LDEO/Columbia
Media-prep is a perl script that facilitates the creation of multiple volumes of data from a single data store, in preparation for writing that data to some media (CDs, DVDs, DAT tapes, etc.).
Suppose you have a data archive of 50GB of various file types and sizes. Maybe this is stored on some distant network-attached-storage appliance. You need to archive those 50GB of data to DVDs. How do you do it? First, you need to get the data off the network-attached-storage device onto a system which can directly interface with a DVD burner. Second, you need to somehow split your 50GB of data into roughly 4.5GB chunks that can be written to DVD. When you look around, you'll find it difficult to locate DVD burning software that can take a single source directory and span the resulting files over multiple DVDs. (I don't know why this doesn't exist yet, but I am unaware of anything that does.) You might also want to create an index for each volume and a master index for all the volumes.
Enter media-prep.
media-prep's config file (media-prep.conf by default) explains a lot so we should start there. media-prep.conf has two main sections.

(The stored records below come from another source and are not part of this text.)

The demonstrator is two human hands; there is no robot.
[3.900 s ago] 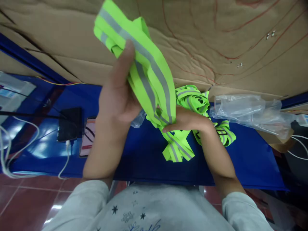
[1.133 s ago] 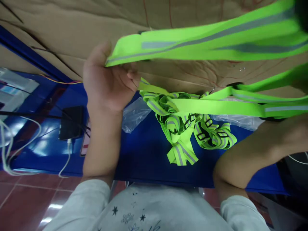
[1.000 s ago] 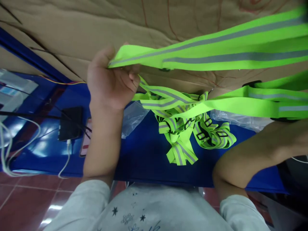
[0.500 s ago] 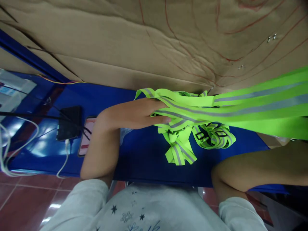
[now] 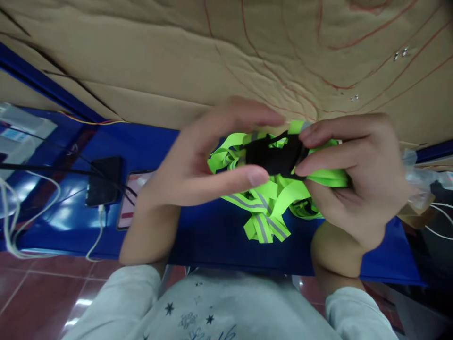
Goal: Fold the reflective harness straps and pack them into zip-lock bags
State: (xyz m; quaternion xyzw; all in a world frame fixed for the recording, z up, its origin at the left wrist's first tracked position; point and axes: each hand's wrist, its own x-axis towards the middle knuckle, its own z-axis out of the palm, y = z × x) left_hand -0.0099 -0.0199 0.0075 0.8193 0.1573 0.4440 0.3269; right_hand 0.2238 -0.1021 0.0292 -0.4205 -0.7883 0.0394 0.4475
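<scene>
Near the middle of the view, my right hand (image 5: pixel 357 170) pinches a black piece (image 5: pixel 274 153) together with folded neon-yellow strap. My left hand (image 5: pixel 212 160) is blurred, its thumb and fingers spread around the left side of the black piece; whether it touches the piece is not clear. Beneath both hands, a pile of neon-yellow straps with grey stripes (image 5: pixel 264 224) lies on the blue table (image 5: pixel 219 241). Part of another strap bundle (image 5: pixel 306 208) shows under my right hand.
A brown sheet with red lines (image 5: pixel 159 61) rises behind the table. At the left are a phone (image 5: pixel 125 215), a black box (image 5: pixel 103 182) with cables, and a grey device (image 5: pixel 24 137). Clear plastic (image 5: pixel 417 179) lies at the right.
My right hand has come in from the far right, and the long stretched straps are now gathered in it. My left hand has lifted off the straps and opened. The black piece now shows.
</scene>
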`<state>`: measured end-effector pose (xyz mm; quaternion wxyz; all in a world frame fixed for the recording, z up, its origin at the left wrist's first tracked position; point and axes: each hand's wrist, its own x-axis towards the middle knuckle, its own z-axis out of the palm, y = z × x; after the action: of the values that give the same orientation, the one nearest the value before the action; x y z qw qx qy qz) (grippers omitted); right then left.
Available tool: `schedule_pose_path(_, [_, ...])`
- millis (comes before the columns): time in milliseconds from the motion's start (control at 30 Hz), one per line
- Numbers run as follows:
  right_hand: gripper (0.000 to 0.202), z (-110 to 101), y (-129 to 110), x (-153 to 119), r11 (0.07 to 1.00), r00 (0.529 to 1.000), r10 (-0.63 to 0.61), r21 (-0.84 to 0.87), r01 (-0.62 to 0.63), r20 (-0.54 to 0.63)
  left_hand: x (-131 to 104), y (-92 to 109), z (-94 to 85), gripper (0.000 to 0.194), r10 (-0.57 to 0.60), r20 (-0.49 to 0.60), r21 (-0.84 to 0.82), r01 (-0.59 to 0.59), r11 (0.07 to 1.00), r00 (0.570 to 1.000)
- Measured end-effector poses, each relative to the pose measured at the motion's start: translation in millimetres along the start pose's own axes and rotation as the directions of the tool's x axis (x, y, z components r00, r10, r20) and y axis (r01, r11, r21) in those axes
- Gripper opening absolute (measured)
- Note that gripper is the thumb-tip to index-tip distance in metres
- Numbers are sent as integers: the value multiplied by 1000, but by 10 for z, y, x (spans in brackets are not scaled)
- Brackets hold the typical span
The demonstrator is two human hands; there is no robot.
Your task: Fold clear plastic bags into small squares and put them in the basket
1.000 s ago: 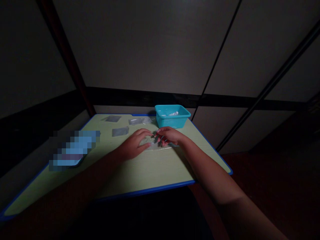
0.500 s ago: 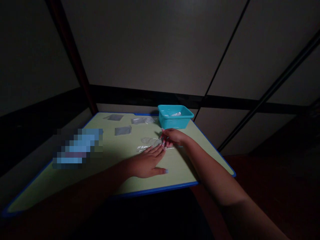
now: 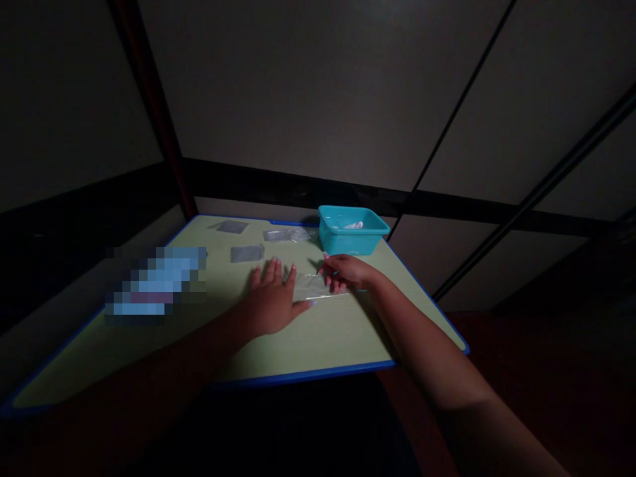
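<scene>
A clear plastic bag (image 3: 314, 287) lies flat on the light green tabletop (image 3: 318, 338) between my hands. My left hand (image 3: 272, 298) rests with its fingers spread at the bag's left end, palm down. At the right end, the curled fingers of my right hand (image 3: 345, 271) are on the bag; whether they pinch its edge is too small to tell for sure, but the thumb and fingers are drawn together over it.
Behind my right hand stands a turquoise basket (image 3: 352, 242) with clear plastic inside. Grey flat packets (image 3: 247, 253) (image 3: 233, 226) and another clear bag (image 3: 285, 235) lie farther back. A blurred-out blue item (image 3: 159, 281) is at the left. A wall rises behind the table.
My left hand has slid left along the bag, away from my right hand, and its fingers have spread. My right hand has stayed nearly in place. The view has shifted slightly.
</scene>
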<state>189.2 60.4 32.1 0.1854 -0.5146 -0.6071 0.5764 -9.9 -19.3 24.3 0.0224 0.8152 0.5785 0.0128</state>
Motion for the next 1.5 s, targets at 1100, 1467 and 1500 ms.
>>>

The first section allows one to specify details regarding if, and how, media-prep should mount the source data directory on another computer. Media-prep looks for our source directory and if it can't find it will use the items specified in this section to attempt to mount the distant source directly for you. Here you specify things like the source computer name how you want to mount the source directory (smb or nfs), the mount point, etc.

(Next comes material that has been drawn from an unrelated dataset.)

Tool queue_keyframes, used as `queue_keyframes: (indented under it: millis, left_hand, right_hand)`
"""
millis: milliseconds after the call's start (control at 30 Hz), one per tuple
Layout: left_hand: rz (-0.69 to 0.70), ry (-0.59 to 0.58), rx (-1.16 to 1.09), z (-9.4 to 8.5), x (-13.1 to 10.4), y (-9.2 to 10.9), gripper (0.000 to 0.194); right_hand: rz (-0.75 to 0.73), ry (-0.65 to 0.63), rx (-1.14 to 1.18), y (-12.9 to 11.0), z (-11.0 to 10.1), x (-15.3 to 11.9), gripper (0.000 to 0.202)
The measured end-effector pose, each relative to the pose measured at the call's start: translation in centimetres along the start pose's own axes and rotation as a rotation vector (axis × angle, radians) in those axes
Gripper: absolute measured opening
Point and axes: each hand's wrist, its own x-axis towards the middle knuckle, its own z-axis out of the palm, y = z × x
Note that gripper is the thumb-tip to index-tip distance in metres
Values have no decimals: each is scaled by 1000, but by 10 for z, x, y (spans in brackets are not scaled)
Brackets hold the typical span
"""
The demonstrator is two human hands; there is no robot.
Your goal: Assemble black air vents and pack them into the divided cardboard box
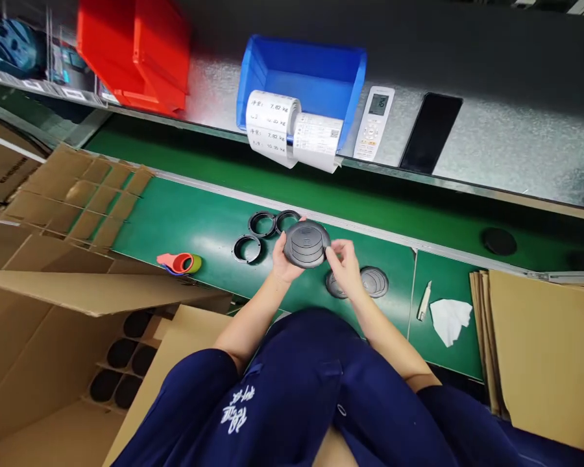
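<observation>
A round dark-grey air vent (306,244) with curved slats is held up above the green bench. My left hand (286,261) is closed round its left side and underside. At its right edge my right hand (343,262) pinches the rim between thumb and fingers. Just behind the left hand, black rings (247,249) lie on the bench, one of them partly hidden by the vent. Two more round vents (374,282) rest beneath and beside my right wrist, which covers part of one.
A utility knife (424,301) and white paper (450,320) lie at right beside cardboard sheets (540,350). Coloured cups (183,263) and cardboard dividers (90,201) are at left, above an open carton (43,363). The shelf carries a blue bin (316,65), label rolls (272,126) and a remote (374,123).
</observation>
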Motion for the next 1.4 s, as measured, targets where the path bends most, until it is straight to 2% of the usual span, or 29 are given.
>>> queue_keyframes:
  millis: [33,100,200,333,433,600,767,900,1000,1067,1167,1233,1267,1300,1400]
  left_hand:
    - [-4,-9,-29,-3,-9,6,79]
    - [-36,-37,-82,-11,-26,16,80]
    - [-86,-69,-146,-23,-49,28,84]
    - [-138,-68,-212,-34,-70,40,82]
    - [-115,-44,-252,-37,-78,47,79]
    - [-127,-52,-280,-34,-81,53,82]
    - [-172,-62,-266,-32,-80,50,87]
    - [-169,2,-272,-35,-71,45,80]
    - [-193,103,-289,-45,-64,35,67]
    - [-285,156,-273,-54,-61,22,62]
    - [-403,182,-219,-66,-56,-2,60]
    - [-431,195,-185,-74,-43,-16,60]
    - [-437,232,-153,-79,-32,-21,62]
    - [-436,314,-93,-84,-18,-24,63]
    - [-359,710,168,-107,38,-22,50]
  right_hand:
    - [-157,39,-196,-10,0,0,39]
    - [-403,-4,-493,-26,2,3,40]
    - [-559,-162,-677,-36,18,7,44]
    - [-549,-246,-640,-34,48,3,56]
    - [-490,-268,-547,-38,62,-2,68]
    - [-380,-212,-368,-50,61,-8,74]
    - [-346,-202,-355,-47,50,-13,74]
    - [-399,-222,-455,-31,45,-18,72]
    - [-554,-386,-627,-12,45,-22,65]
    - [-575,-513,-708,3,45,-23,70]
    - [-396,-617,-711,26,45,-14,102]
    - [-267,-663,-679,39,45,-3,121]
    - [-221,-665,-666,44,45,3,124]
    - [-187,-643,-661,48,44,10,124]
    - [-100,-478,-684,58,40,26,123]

[NOTE: This section was created so that non-unix types need not worry about the ugly details of how to nfs or smb mount a distant file system. Or for times when the mount points occasionally break and no one's watching. media-prep would take care if it for you. However if your data is all on the local file system already (maybe you've already mounted the distant file system), media-prep will detect it and this first section is effectively ignored.]
The second section specifies details about the transfer itself. For example, one specifies a parent target directory where you want the data to go, an archive ID into which the resulting volumes will be created and your media volume capacity. Media-prep uses the "rsync" utility to conduct the file transfers. Several arguments are optionally passed through media-prep directly to the rsync commands, including "--dry-run" which allows one to test media-prep and allow rsync to tell you what it would have transferred.
media-prep also has several built-in indexing features. First, media-prep creates an index for each volume, and sticks it in the volume directory. This index contains each file name, it's modification date, and optionally the results of a checksum on the file. Media-prep also creates a master index for all the volumes and sticks a copy in each of the target volume directories. This way, if in 20 years someone is wading through the media volumes looking for something and can't find what they are looking for in the vol1-index they can quickly look in the master-index to see which volume it's in.
Finally, media-prep goes through an auditing routine. It checks the target volumes against the parent source directory and tells you if any files are missing or have different sizes and which files those are.
Media-prep has been tested on Linux and Mac OS-X (Darwin), using Perl 5.8.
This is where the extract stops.